*** Opening of Data ***

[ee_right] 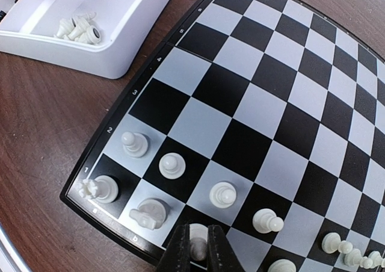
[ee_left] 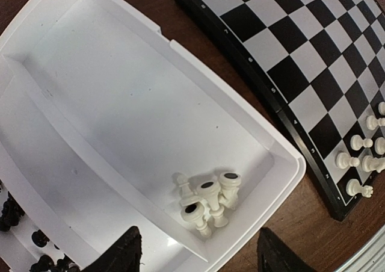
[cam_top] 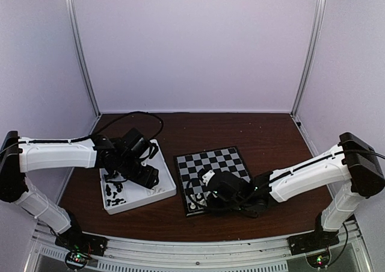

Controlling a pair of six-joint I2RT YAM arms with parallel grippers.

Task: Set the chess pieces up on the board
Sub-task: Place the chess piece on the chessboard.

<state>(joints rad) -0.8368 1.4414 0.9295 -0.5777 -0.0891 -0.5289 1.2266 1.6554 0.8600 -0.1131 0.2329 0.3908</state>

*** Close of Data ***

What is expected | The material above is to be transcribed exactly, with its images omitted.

Answer space |
[ee_right] 
[ee_left] 
[cam_top] 

Controlling a pair of six-joint I2RT YAM arms with parallel grippers.

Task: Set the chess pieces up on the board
Sub-task: Place the chess piece on the chessboard.

<state>(joints rad) -0.8368 1.4414 0.9295 -0.5777 -0.0891 -0.5289 1.2266 1.6554 0.8600 -0.1131 0.2329 0.3908</state>

This output has come to an end.